4. High-Dimensional Gaussian Entropy¶

Gaussian distributions are ubiquitous in information theory because they maximize differential entropy for a given covariance matrix.

Theorem 4.1 (Entropy of a Multivariate Gaussian)

Let $X \sim \mathcal{N}(\mu, \Sigma)$ be a $d$-dimensional multivariate Gaussian random variable with mean vector $\mu$ and covariance matrix $\Sigma$. Its differential entropy is:

\[ h(X) = \frac{1}{2} \log \left( (2\pi e)^d |\Sigma| \right) \]

Proof: The PDF of a multivariate Gaussian is:

\[ p(x) = \frac{1}{\sqrt{(2\pi)^d |\Sigma|}} \exp\left( -\frac{1}{2} (x - \mu)^T \Sigma^{-1} (x - \mu) \right) \]

Taking the natural logarithm:

\[ \log p(x) = -\frac{1}{2} \log((2\pi)^d |\Sigma|) - \frac{1}{2} (x - \mu)^T \Sigma^{-1} (x - \mu) \]
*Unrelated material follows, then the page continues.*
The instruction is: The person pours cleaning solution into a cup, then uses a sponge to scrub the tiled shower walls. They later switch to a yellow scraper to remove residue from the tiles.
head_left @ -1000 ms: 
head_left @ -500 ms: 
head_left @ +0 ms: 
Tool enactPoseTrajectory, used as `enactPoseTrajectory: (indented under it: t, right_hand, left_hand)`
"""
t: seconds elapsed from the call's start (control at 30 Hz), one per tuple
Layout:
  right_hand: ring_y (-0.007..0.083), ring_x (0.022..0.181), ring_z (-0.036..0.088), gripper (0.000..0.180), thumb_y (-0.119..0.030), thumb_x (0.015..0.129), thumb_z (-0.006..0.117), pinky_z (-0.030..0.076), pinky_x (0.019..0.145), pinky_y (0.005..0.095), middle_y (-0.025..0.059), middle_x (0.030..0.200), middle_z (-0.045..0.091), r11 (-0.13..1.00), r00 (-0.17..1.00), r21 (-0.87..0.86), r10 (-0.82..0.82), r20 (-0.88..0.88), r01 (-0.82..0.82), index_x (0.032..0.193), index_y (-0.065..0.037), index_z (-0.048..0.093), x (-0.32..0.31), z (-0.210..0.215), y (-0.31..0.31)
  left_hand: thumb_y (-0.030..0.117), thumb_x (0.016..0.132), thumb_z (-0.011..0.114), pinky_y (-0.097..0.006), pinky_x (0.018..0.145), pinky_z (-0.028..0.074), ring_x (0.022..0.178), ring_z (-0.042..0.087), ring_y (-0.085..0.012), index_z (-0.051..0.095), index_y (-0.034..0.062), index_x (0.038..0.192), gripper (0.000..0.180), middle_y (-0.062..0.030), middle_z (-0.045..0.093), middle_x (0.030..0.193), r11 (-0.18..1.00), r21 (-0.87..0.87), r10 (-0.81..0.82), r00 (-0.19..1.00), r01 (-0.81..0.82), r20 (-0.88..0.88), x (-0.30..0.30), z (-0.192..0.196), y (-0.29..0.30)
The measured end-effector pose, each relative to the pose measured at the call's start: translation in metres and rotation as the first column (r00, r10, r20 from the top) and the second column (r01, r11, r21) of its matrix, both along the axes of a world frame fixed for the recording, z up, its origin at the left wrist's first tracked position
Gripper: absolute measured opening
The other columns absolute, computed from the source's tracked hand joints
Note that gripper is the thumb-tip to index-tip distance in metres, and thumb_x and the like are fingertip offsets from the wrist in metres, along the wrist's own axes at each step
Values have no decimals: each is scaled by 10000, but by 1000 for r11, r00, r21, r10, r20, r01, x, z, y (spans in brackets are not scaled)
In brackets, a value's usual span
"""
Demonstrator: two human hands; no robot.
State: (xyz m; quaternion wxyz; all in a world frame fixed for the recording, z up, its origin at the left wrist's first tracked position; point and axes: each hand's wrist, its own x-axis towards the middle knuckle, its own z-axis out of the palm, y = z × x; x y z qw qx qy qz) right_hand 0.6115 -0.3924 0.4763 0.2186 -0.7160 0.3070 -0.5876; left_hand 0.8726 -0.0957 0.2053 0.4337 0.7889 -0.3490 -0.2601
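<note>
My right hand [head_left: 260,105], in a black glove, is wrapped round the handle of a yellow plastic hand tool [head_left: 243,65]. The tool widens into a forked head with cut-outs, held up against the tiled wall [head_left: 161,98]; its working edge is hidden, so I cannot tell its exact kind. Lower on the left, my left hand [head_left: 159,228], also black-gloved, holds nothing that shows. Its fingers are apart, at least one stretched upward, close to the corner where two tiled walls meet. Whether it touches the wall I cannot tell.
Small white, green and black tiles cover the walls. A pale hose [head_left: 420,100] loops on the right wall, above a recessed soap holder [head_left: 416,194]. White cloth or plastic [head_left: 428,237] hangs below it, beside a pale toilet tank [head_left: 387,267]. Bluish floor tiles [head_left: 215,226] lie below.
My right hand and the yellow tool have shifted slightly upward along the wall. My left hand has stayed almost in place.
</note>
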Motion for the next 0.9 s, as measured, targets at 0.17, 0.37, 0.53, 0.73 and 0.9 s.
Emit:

Now, take the expectation of $-\log p(x)$ with respect to $X$:

\[ h(X) = \mathbb{E}[-\log p(X)] = \frac{1}{2} \log((2\pi)^d |\Sigma|) + \frac{1}{2} \mathbb{E}\left[ (X - \mu)^T \Sigma^{-1} (X - \mu) \right] \]

Using the trace trick for the expectation of a quadratic form: $\mathbb{E}[z^T A z] = \text{Tr}(A \mathbb{E}[zz^T])$ where $\mathbb{E}[z]=0$.

\[ \mathbb{E}\left[ (X - \mu)^T \Sigma^{-1} (X - \mu) \right] = \text{Tr}\left( \Sigma^{-1} \mathbb{E}[(X - \mu)(X - \mu)^T] \right) \]

Since $\mathbb{E}[(X - \mu)(X - \mu)^T] = \Sigma$:

\[ \mathbb{E}\left[ (X - \mu)^T \Sigma^{-1} (X - \mu) \right] = \text{Tr}(\Sigma^{-1} \Sigma) = \text{Tr}(I_d) = d \]

Substitute this back into the entropy equation:

\[ h(X) = \frac{1}{2} \log((2\pi)^d |\Sigma|) + \frac{d}{2} \]

\[ h(X) = \frac{1}{2} \log((2\pi)^d |\Sigma|) + \frac{1}{2} \log(e^d) = \frac{1}{2} \log \left( (2\pi e)^d |\Sigma| \right) \]

This completes the proof. $\blacksquare$

Theorem 4.2 (Maximum Entropy Principle for Gaussians)

Let $X$ be a random vector in $\mathbb{R}^d$ with zero mean and covariance matrix $K=\mathbb{E}[XX^T]$. Let $\phi_K$ be the density of a zero-mean Gaussian $\mathcal{N}(0, K)$. Then $h(X) \le h(\phi_K)$.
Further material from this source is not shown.